§ Directions for this task:
Please give only the number of lines in the listing below that contain "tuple".

§ Records provided:
= Beginning of Section =

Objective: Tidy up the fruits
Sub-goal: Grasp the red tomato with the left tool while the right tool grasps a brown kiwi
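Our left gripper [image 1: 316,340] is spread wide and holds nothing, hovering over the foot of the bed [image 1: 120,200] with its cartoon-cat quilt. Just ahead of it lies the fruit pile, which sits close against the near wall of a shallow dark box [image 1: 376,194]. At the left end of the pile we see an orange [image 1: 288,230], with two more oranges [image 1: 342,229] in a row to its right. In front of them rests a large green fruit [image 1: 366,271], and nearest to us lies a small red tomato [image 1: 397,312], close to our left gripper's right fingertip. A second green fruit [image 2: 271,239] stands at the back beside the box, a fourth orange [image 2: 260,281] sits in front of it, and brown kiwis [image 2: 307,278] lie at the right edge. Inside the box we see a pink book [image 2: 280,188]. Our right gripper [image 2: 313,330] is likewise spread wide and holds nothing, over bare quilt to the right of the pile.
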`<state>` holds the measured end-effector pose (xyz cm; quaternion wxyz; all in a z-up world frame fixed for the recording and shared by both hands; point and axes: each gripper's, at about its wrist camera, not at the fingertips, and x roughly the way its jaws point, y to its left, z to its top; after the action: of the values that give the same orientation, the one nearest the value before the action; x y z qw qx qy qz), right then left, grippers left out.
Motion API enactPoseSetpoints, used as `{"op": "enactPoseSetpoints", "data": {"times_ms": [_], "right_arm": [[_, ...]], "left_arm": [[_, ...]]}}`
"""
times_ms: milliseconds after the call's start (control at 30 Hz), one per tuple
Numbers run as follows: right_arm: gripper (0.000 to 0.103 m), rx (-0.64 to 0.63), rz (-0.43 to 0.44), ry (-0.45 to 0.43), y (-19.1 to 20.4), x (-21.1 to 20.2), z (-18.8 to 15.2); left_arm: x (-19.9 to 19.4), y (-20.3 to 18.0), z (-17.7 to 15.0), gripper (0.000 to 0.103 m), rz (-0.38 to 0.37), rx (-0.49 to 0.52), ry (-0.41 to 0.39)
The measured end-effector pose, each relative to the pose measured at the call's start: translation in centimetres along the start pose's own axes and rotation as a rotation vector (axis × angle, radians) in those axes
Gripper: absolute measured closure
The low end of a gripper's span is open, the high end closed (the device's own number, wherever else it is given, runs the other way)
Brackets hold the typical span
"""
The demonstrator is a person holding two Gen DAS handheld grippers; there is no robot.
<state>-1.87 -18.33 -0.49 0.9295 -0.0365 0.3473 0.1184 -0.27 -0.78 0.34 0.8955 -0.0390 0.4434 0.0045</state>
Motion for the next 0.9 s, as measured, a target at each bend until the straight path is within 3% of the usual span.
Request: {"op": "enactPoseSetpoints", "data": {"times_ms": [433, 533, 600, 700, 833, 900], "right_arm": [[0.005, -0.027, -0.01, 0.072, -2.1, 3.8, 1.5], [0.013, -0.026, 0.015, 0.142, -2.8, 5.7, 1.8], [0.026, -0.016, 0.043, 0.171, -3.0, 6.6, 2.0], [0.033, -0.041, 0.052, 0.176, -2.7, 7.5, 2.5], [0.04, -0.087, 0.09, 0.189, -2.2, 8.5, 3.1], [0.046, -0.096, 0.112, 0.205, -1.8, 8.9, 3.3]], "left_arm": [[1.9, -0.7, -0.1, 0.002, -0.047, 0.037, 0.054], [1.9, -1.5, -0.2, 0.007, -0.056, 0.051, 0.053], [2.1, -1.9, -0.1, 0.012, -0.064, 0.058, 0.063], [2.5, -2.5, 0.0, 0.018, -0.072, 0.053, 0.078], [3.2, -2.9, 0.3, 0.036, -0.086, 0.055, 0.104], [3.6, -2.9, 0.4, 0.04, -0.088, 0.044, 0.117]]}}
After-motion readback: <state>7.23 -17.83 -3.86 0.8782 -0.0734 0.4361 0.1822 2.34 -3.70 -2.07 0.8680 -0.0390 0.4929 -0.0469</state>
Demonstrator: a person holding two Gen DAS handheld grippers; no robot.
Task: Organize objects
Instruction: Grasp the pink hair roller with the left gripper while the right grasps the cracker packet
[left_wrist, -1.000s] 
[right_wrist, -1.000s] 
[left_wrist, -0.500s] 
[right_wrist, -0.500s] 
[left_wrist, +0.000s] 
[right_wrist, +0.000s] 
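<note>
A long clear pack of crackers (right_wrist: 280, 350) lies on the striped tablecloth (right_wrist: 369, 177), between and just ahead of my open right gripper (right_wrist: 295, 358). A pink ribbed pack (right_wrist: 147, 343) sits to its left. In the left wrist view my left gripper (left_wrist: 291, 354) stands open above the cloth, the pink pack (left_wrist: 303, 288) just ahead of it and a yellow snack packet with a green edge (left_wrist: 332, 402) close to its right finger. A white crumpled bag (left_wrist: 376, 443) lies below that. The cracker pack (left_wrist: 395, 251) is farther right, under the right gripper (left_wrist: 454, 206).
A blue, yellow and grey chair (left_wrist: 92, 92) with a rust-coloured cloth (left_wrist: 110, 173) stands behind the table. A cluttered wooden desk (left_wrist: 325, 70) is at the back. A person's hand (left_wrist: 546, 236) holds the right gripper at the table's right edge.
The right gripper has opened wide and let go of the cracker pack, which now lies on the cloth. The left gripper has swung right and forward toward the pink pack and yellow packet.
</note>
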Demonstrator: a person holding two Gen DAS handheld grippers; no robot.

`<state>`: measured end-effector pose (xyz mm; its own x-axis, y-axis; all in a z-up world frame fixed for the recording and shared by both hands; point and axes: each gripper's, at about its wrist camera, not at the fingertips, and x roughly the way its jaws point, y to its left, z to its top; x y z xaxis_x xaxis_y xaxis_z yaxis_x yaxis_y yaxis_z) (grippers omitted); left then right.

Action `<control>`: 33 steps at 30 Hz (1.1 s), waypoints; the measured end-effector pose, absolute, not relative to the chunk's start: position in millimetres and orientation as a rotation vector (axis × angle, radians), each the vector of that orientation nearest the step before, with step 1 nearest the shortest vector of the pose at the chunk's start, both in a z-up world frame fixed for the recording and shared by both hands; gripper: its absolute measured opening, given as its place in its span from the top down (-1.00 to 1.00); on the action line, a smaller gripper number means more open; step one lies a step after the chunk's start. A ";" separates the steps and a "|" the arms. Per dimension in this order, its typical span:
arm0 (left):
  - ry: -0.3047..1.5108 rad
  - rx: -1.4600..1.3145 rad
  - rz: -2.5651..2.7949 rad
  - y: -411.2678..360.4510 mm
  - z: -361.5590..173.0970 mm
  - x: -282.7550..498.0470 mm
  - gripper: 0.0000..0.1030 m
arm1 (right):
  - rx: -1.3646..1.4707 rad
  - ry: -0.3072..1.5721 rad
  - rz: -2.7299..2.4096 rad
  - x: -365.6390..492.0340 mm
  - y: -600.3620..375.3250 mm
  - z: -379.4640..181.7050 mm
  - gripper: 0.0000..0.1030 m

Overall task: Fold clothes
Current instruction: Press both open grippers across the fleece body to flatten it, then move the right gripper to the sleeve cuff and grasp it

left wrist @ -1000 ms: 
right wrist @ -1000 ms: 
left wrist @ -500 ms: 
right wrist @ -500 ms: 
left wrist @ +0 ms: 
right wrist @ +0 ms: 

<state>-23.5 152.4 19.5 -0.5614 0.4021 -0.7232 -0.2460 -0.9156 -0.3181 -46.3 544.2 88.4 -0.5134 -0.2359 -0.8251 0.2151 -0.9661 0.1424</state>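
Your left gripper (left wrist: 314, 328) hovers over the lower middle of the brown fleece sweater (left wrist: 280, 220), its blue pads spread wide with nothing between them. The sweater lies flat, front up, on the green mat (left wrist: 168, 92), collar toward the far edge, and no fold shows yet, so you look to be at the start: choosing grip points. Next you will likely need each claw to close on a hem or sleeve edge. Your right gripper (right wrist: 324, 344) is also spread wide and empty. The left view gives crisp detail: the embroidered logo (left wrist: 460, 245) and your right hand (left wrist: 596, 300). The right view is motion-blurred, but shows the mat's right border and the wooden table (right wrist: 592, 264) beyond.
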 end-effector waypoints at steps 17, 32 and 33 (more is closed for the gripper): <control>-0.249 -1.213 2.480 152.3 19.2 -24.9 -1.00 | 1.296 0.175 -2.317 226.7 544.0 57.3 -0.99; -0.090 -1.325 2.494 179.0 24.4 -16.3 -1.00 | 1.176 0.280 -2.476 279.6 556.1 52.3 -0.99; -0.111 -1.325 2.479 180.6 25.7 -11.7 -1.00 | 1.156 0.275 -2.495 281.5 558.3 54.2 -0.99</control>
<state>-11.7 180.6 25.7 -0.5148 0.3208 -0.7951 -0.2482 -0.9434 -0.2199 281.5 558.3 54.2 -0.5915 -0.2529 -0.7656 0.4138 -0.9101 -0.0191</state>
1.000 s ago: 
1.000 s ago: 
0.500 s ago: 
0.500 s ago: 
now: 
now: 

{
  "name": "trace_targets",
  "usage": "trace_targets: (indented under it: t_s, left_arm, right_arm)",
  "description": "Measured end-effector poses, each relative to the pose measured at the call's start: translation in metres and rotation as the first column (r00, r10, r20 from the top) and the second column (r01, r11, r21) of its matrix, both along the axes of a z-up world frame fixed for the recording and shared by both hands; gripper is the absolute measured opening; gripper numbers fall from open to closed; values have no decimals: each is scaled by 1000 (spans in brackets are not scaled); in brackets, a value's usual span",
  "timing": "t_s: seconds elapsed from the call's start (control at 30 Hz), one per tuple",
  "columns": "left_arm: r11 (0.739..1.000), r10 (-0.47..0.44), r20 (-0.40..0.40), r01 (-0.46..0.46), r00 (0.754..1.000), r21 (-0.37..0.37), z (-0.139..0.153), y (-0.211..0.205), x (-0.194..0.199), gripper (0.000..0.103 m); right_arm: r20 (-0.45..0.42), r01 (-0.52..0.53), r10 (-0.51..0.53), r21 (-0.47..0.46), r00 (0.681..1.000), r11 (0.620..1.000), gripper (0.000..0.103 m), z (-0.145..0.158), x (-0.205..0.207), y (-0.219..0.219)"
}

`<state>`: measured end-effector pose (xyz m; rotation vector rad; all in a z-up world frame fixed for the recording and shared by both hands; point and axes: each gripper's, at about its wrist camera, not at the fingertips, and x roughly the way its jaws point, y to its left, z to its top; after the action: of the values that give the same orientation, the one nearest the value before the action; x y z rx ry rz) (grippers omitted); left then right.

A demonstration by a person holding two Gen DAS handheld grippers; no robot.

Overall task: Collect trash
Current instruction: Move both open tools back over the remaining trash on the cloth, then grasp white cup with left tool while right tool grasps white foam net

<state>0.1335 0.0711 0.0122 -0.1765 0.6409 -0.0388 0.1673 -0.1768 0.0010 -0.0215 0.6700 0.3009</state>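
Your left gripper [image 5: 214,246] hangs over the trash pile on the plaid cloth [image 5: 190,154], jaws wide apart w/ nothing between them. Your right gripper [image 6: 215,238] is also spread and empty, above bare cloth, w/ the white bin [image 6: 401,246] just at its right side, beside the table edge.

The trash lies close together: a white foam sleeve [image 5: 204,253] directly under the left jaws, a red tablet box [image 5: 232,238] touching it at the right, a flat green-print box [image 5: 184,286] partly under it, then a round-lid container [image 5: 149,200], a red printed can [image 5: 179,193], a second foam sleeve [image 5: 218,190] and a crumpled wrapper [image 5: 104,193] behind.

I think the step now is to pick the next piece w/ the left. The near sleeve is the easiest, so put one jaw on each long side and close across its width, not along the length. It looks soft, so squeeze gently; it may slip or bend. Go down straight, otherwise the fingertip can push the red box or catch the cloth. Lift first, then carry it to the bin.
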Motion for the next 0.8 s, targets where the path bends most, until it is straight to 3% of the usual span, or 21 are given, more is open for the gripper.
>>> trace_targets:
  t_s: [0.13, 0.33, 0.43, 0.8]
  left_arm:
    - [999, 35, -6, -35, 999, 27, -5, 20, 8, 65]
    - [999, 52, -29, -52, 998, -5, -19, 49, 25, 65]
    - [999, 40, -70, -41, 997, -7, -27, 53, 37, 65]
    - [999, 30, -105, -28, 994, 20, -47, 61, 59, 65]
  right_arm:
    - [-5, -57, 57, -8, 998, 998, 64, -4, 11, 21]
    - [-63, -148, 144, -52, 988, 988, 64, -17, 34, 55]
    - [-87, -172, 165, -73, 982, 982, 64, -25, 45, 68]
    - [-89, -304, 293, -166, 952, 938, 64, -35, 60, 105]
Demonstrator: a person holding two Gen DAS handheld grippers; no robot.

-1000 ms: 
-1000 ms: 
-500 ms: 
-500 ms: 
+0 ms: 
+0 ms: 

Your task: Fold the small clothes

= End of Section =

§ Output of the task:
2